(Beginning of Information provided)

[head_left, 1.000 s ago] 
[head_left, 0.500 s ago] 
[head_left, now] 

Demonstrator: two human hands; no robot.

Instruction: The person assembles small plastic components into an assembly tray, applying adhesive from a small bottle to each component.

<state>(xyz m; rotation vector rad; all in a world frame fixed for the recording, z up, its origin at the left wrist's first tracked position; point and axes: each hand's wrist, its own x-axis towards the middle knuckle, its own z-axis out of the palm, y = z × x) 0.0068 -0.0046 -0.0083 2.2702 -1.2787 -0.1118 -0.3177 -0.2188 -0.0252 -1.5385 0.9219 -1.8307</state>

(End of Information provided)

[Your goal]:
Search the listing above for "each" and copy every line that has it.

[Exercise output]:
Instruction: The person assembles small plastic components into an assembly tray, applying adhesive from a small bottle to each component.
<state>(xyz m; rotation vector rad; all in a world frame fixed for the recording, z up, its origin at the left wrist's first tracked position; point and axes: each hand's wrist, its own x-axis towards the middle knuckle, its own z-axis out of the palm, y = z × x) 0.0068 -0.0046 -0.0083 2.2702 -1.2787 -0.1118 -0.3177 -0.2188 -0.0252 -1.5385 0.9219 -1.8307</state>

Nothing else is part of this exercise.